Formalization of Hopfield Networks and Boltzmann Machines in Lean 4

Introduction

The paper "Formalized Hopfield Networks and Boltzmann Machines" (2512.07766) makes significant advancements in the mechanization of classical and stochastic neural networks. By deploying Lean 4 and its mathlib ecosystem, this work achieves the first comprehensive formalization of Hopfield networks and Boltzmann machines, including deterministic and stochastic network dynamics, formal convergence theorems, the Hebbian learning rule for orthogonal patterns, and the ergodicity proof for Boltzmann machines leveraging a new formalization of the Perron-Frobenius theorem. The framework supports nontrivial algebraic, combinatorial, and probabilistic reasoning for graph-based neural architectures, embedding neural computation into verified mathematical infrastructure.

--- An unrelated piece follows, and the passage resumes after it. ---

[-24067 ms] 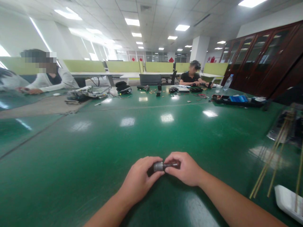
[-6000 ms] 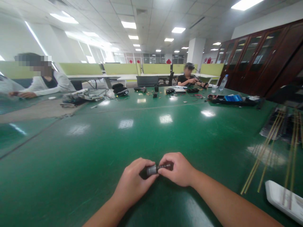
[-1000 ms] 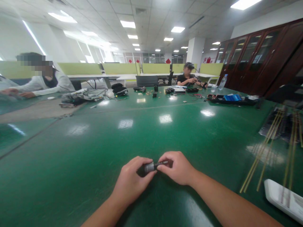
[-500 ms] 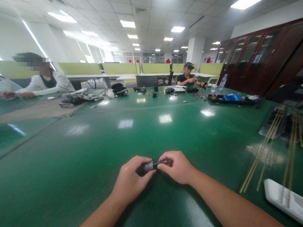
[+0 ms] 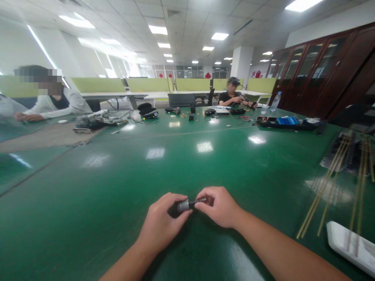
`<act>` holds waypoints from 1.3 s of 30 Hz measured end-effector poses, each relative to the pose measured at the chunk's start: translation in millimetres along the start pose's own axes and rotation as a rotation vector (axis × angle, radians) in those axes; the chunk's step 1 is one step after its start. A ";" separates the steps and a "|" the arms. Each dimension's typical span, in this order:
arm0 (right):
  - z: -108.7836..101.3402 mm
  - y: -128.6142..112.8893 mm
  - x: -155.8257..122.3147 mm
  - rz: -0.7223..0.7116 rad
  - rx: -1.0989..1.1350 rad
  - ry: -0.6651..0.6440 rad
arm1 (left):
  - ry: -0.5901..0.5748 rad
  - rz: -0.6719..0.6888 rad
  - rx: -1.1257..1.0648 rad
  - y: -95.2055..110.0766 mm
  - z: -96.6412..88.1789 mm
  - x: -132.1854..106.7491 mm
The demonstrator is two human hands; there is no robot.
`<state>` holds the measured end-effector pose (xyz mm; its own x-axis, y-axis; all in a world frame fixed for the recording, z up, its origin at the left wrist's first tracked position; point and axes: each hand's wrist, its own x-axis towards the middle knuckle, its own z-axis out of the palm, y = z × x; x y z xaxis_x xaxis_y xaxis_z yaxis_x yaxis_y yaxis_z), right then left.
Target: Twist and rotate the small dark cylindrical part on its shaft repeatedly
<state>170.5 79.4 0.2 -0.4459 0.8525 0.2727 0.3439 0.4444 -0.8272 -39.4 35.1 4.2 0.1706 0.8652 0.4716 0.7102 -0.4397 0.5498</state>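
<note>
Low in the middle of the view, my left hand (image 5: 164, 218) is closed around a small grey-and-black cylinder (image 5: 183, 205), thumb below and fingers above. From its right end sticks out a thin dark ribbed rod (image 5: 192, 203). My right hand (image 5: 219, 206) pinches this rod between thumb and fingertips, close beside the left hand. Whether rod and cylinder are one piece I cannot tell. Part of the cylinder is hidden in my left palm. Both hands are just over the green table (image 5: 123, 168).
Thin yellowish sticks (image 5: 325, 187) and a white tray (image 5: 348, 246) are at the right. Farther back stand a water bottle (image 5: 275, 101), a black tray with blue items (image 5: 288, 121) and black pouches (image 5: 148, 111). One person sits far left, another across the table.
My hands and the cylinder stay almost in place, with only a very slight shift. At the far left, the person's hands have come closer together.
</note>
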 end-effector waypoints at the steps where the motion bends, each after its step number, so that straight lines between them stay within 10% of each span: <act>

Formalization Strategy and Infrastructure

The authors adopt a graph-theoretic neural network model. Each network is parameterized as a directed graph in Lean, distinguishing input, output, and hidden neuron sets. The update semantics are precisely specified in terms of parameterizable activation functions, weight matrices, and threshold vectors, all captured in type-theoretic terms. The formalization is highly modular, with abstract typeclasses and structures supporting instantiation for both {0,1} and {-1,+1} activation regimes. The implementation strategically sacrifices some computational efficiency by working with dense weight matrices to achieve generalized, reusable results for a range of neural architectures.

Critical design choices include:

  • Separation of network architecture and network parameters.
  • Use of arbitrary types for neurons and weights, enabling generality beyond conventional real-valued RNNs.
  • Asynchronous (single-site) and synchronous update protocols, formalized for both deterministic and stochastic settings.
  • Integration with mathlib’s combinatorics and probability theory APIs, and embedding into PhysLean for connections with statistical mechanics.

Hopfield Networks: Convergence, Dynamics, and Hebbian Learning

The Hopfield network is formalized as a fully connected symmetric graph structure without self-loops and with {-1,+1} activations. The core technical result is a complete mechanization of the classical convergence theorem: asynchronous updates under any fair order always converge to a stable fixed point in finite time. The energy function

E=12uvwuvactuactv+uθuactuE = -\frac{1}{2} \sum_{u \neq v} w_{uv} \, \text{act}_u \, \text{act}_v + \sum_u \theta_u \, \text{act}_u

is developed in Lean and shown to monotonically decrease on network updates. Detailed Lean theorems establish that after at most n2nn 2^n single-neuron updates (where nn is the number of neurons), the network reaches a stable state. This mechanized proof directly mirrors the classical argument from combinatorial optimization and statistical mechanics.

Moreover, the Hebbian learning rule is implemented for pattern storage, limited to the provable case of pairwise-orthogonal patterns. The framework constructs the weight matrix as:

W=i=1mpipimIW = \sum_{i=1}^m p_i p_i^\top - m I

and demonstrates with formally verified Lean code that for any orthogonal set of m<nm < n patterns, both the patterns and their complements are stable attractors. The proof captures the algebraic structure of the memory landscape derivable from unsupervised Hebbian plasticity.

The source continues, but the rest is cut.